◆ **Action item**
Using the records below, filter out every line that lacks "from" and copy the rest.

**** Data to process

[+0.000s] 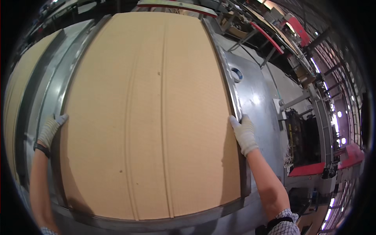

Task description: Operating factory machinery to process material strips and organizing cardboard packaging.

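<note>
A large tan corrugated cardboard sheet point(192, 98) lies flat in front of me, with two raised crease lines running lengthwise down its middle. Metal side rails border it, one along the left edge point(80, 56) and one along the right point(232, 92). My left hand point(50, 128), in a pale knit glove with grey fingertips, grips the left rail, its thumb toward the cardboard. On the opposite side my right hand point(245, 135), gloved the same way, straddles the right rail with its thumb on the inner side. The undersides of both hands' fingers are hidden.
A roll of tape point(236, 75) rests on the grey metal tabletop point(258, 94) right of the rail. Another cardboard sheet point(27, 74) lies at far left. Machinery with red parts point(309, 169) stands at the right, and a red-edged bench point(266, 37) farther back.
</note>
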`<state>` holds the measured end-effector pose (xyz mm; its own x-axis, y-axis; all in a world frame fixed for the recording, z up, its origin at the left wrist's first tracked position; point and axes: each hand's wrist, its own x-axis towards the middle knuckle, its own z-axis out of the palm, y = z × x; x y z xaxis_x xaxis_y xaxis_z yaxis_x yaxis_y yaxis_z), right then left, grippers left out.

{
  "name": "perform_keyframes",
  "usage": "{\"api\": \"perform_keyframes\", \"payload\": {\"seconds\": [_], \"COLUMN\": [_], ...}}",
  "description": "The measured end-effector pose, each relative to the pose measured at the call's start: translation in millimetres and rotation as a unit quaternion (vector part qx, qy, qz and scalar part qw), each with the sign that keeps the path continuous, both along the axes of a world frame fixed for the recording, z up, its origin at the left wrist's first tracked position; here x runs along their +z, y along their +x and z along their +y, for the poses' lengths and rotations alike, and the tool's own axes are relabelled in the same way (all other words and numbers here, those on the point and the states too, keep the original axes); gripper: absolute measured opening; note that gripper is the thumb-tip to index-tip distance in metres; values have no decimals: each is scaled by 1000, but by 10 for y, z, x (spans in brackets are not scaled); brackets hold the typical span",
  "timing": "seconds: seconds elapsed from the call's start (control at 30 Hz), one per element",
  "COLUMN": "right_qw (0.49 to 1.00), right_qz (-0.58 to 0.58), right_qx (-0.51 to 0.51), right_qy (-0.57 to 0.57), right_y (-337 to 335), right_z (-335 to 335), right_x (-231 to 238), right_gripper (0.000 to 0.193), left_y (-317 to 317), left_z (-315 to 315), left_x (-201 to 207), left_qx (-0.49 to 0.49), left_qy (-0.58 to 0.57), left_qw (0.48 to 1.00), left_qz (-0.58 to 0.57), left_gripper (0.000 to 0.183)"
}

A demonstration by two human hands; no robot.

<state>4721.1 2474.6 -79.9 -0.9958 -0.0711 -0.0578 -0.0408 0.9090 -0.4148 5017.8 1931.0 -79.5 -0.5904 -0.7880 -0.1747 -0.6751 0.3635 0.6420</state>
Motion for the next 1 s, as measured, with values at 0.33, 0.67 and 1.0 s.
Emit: {"api": "perform_keyframes", "payload": {"seconds": [0.33,0.67,1.0], "right_qw": [999,987,926], "right_qz": [-10,107,-29], "right_qx": [-29,105,-340], "right_qy": [45,62,-161], "right_y": [1569,2521,3299], "right_z": [865,2992,4797], "right_x": [148,-372,-459], "right_gripper": [45,37,63], "left_y": [1686,3119,5246], "left_z": [745,1630,1539], "left_x": [-161,-34,-236], "left_qx": [-38,55,409], "left_qy": [-76,-68,-3], "left_qw": [995,995,912], "left_qz": [-43,56,-19], "left_gripper": [53,65,39]}}
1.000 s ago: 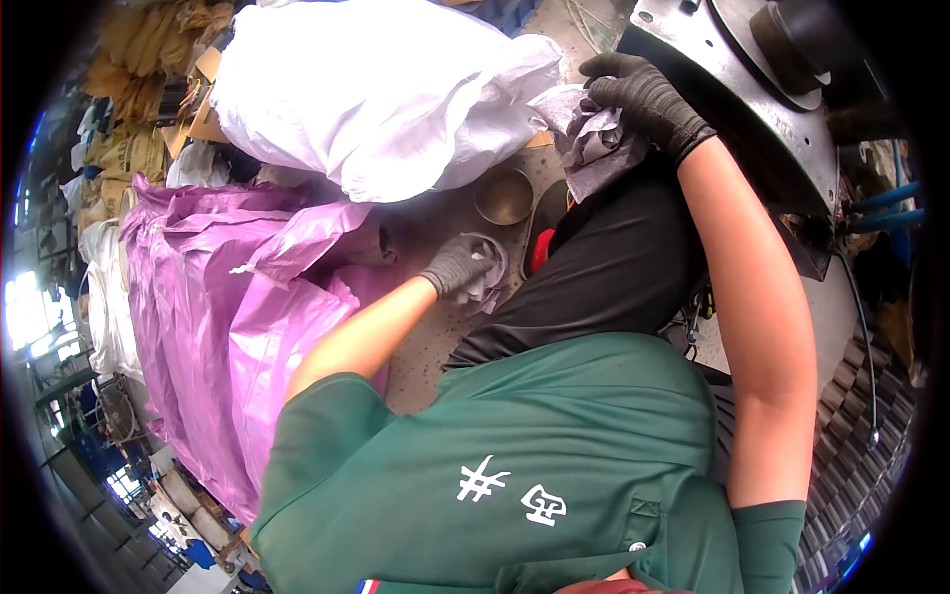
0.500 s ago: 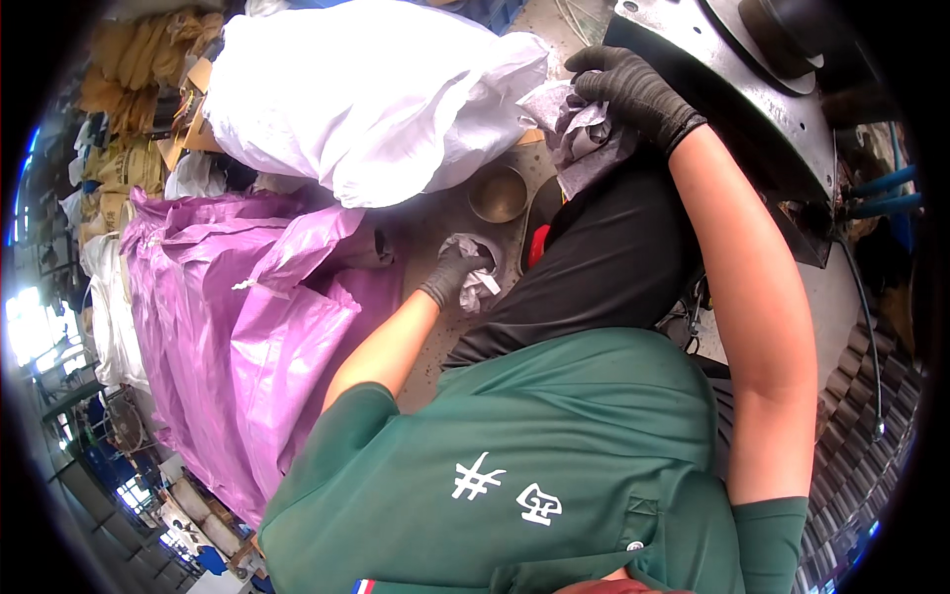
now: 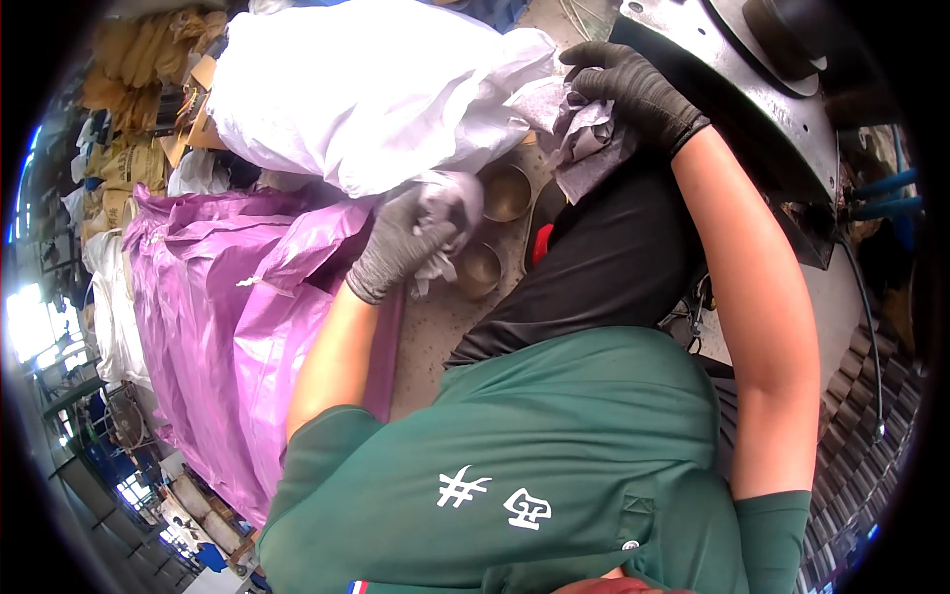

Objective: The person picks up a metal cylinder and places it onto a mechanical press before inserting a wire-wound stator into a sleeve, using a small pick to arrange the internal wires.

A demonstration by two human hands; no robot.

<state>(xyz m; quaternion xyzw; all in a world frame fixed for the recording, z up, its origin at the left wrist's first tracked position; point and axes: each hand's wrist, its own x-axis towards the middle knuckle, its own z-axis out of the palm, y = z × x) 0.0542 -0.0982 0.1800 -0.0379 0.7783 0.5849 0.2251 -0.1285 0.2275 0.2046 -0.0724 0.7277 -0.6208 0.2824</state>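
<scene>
My left hand (image 3: 399, 243), in a dark grey glove, is closed on a crumpled grey rag (image 3: 457, 203). It is held up beside two round metal bowls. The farther bowl (image 3: 508, 195) lies partly behind the rag; the nearer bowl (image 3: 479, 270) sits just right of the rag's lower end. Above my black-clad leg, my right hand (image 3: 638, 91), gloved the same way, grips a second grey cloth (image 3: 591, 144) that hangs in folds below the fingers. Whatever lies inside the bowls is too unclear to make out.
A big white sack (image 3: 366, 89) bulges at the far left of the bowls, and a purple woven sack (image 3: 218, 327) stands on the left. Heavy metal machinery (image 3: 742, 89) borders my right arm. Something red (image 3: 541, 243) shows beside my leg.
My left hand has lifted the rag off the nearer bowl and carried it up and to the left, uncovering that bowl. My right hand and its cloth have hardly moved.
</scene>
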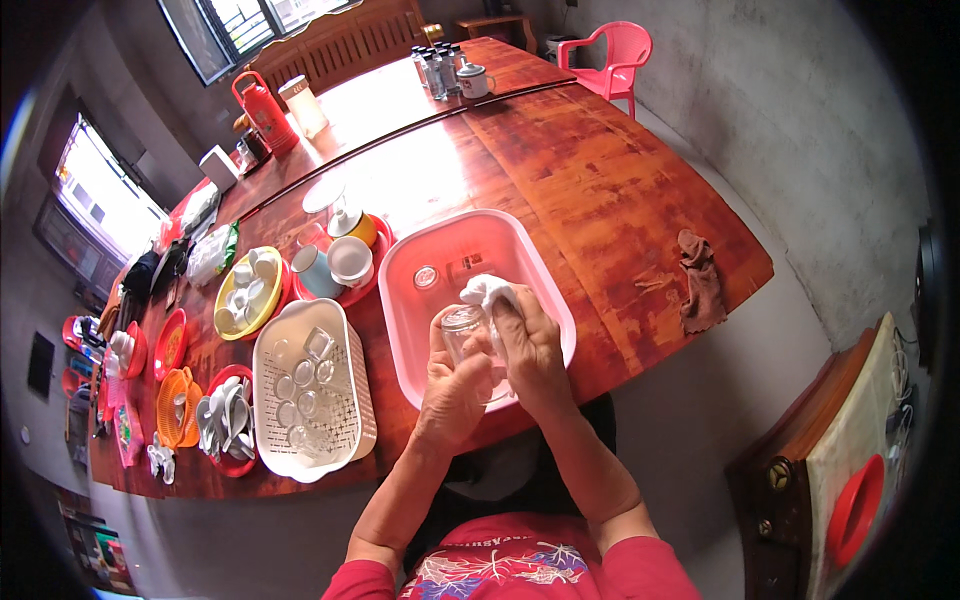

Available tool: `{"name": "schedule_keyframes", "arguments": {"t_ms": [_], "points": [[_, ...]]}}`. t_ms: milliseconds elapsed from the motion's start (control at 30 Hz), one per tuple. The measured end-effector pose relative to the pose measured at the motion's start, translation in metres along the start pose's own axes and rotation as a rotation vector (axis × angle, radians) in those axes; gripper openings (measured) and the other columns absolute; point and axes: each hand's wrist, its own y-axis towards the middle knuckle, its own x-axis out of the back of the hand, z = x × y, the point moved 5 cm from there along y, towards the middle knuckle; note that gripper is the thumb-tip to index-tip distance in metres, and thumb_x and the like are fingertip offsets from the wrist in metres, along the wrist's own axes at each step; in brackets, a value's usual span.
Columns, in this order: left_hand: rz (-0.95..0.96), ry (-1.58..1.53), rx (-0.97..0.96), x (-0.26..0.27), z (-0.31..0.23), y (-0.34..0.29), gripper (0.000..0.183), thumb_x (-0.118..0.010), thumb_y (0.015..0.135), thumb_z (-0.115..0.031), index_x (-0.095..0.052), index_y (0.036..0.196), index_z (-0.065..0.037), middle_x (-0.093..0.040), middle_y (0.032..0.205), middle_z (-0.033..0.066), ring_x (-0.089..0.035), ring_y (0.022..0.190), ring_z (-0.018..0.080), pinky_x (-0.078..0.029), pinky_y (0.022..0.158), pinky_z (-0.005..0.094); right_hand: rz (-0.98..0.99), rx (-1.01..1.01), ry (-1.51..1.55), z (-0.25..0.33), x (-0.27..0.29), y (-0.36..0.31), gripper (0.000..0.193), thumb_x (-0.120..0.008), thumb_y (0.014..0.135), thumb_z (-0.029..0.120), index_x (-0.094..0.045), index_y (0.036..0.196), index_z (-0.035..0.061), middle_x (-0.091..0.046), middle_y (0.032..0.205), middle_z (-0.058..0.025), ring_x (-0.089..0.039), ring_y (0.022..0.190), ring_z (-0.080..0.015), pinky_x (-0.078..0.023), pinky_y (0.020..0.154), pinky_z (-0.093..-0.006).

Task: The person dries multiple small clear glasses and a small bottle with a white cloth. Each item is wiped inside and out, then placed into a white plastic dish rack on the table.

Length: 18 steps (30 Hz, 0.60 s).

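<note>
Over the near part of a pink basin [394, 300], my left hand [455, 385] grips a clear glass cup [461, 322]. My right hand [533, 345] is closed on a white cloth [488, 289], which is pressed against the glass's side and rim. Inside the basin, a round clear glass piece [426, 277] lies toward the left, and a small reddish shape farther back is too unclear to name. Just left of the basin, a white perforated basket [358, 385] holds several small clear glasses [305, 405].
A red tray of cups and a white mug [351, 261], a yellow bowl of white cups [250, 290] and a red bowl of white spoons [228, 415] crowd the left. At right lies a brown rag [700, 282]. A red thermos [268, 115] and several small bottles [436, 75] stand farther back.
</note>
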Motion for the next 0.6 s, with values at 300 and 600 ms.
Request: {"name": "schedule_keyframes", "arguments": {"t_ms": [300,600], "points": [[0.023,-0.293,-0.071,-0.003,-0.003,0.012,0.049,-0.061,0.083,-0.045,-0.052,0.12,-0.013,-0.051,0.126,0.0098,-0.048,0.116,0.0268,-0.038,0.099,0.0428,0.164,-0.316,0.164,-0.028,0.0,-0.02,0.027,-0.045,0.098,0.02,-0.055,0.113,0.0002,-0.056,0.082,-0.0009,-0.051,0.073,-0.0047,-0.043,0.06,-0.0205],[-0.117,-0.454,0.011,0.018,-0.004,0.022,0.038,-0.052,0.089,-0.041,-0.057,0.105,-0.008,-0.064,0.096,0.0113,-0.061,0.084,0.0251,-0.051,0.072,0.0414,0.082,0.243,-0.493,-0.018,0.001,-0.061,0.013,-0.055,0.088,0.004,-0.055,0.1,-0.0019,-0.056,0.083,-0.0095,-0.057,0.073,-0.0174,-0.046,0.062,-0.0296]]}}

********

◆ **Task result**
  "timing": "seconds: seconds elapsed from the call's start (control at 30 Hz), one per element",
Available tool: `{"name": "schedule_keyframes", "arguments": {"t_ms": [_], "points": [[_, ...]]}}`. t_ms: milliseconds elapsed from the motion's start (control at 30 Hz), one per tuple. The measured end-effector pose relative to the pose measured at the motion's start, translation in metres along the start pose's own axes and rotation as a rotation vector (axis × angle, radians) in those axes; gripper openings (measured) and the other columns absolute; point and axes: each hand's wrist, its own y-axis towards the middle knuckle, its own x-axis out of the back of the hand, z = x × y, the point moved 5 cm from there along y, towards the middle knuckle; note that gripper is the thumb-tip to index-tip distance in metres, and thumb_x and the like are fingertip offsets from the wrist in metres, along the wrist's own axes at each step; in brackets, a value's usual span.

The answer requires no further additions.